WHAT THE TASK REQUIRES:
Return all lines from the listing below in which the string "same" occurs.

======== SOURCE RECORDS ========

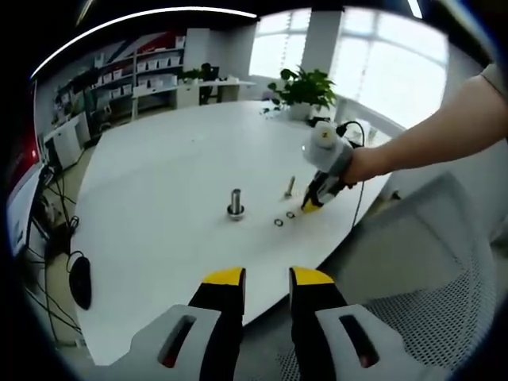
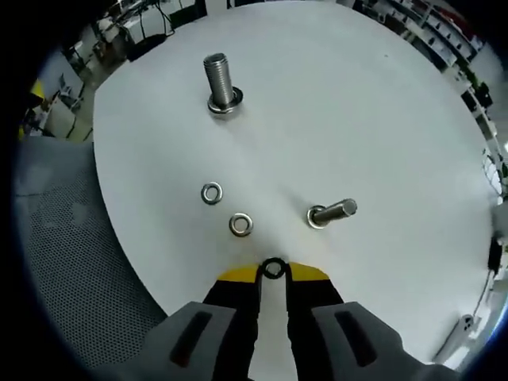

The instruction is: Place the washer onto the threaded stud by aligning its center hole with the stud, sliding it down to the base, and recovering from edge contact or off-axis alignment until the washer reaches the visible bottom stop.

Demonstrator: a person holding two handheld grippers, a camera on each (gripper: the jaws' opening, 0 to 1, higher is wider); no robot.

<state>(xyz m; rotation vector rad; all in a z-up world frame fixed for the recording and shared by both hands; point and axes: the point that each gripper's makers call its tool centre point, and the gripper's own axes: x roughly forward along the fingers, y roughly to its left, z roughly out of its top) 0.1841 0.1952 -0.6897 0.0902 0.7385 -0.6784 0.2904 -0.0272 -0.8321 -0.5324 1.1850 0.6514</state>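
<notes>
The threaded stud (image 1: 236,202) (image 2: 220,78) stands upright on the round white table (image 1: 159,198) (image 2: 381,119), with a washer (image 2: 225,101) lying around its base. My right gripper (image 2: 273,271) (image 1: 309,206) is shut on a small washer (image 2: 273,268), pinched between its yellow tips near the table's edge, well short of the stud. Two loose washers (image 2: 211,193) (image 2: 240,225) lie flat on the table between the gripper and the stud. My left gripper (image 1: 267,278) hangs open over the near table edge, holding nothing.
A smaller bolt (image 1: 290,186) (image 2: 333,211) stands right of the loose washers. A mesh chair (image 1: 444,317) (image 2: 71,238) sits against the table edge. A potted plant (image 1: 305,87) is at the far side. Cables and a mouse (image 1: 79,282) lie off the table's left.
</notes>
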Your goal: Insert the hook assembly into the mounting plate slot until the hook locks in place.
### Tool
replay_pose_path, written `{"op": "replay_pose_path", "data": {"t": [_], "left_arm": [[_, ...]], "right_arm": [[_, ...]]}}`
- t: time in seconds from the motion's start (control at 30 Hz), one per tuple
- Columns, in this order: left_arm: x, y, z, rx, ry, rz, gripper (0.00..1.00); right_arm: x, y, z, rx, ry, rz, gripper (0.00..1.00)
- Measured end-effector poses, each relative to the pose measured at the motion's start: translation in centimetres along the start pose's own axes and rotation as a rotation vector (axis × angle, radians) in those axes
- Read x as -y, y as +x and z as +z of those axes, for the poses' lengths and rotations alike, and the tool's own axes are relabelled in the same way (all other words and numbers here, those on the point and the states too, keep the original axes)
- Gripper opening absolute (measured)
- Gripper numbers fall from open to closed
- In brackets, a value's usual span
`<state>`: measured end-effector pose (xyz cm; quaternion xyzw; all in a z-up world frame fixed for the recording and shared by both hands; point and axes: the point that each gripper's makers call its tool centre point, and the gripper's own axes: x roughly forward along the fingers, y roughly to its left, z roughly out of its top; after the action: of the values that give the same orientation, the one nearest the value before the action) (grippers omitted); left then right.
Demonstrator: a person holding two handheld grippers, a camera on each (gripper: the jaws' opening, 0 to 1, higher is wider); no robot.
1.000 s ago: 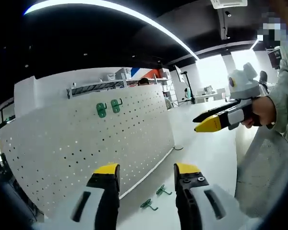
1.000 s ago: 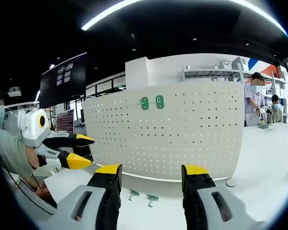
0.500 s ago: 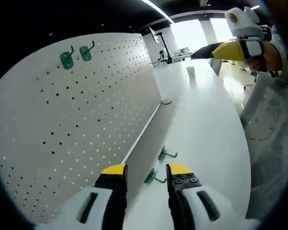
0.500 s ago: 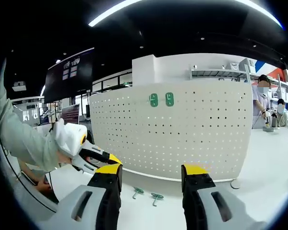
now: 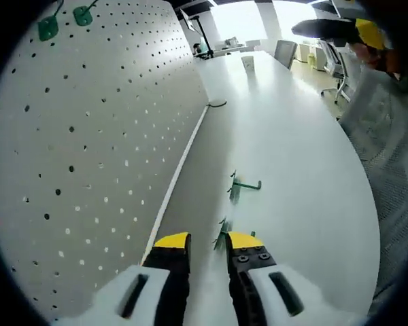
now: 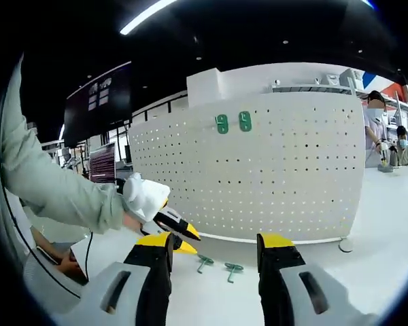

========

WRITTEN SOLUTION:
- Read x as -y, y as +x and z as +z of those axes, for the poses' lengths and rotations alike, and the tool's own axes are relabelled in the same way (all other words and numbers here, those on the point and the states too, keep the original axes)
`<state>`: measured end-effector pose (xyz cm; quaternion xyzw; all in a z-up world frame fixed for the recording and shared by both hands; point and axes: the point that each gripper's makers call its tool centre point, and the gripper's own axes: x roughly forward along the fingers, y roughly to its left, z roughly out of its top; after the action: of the values that give the same orientation, the one nearest the value before the action) (grippers omitted); left then right.

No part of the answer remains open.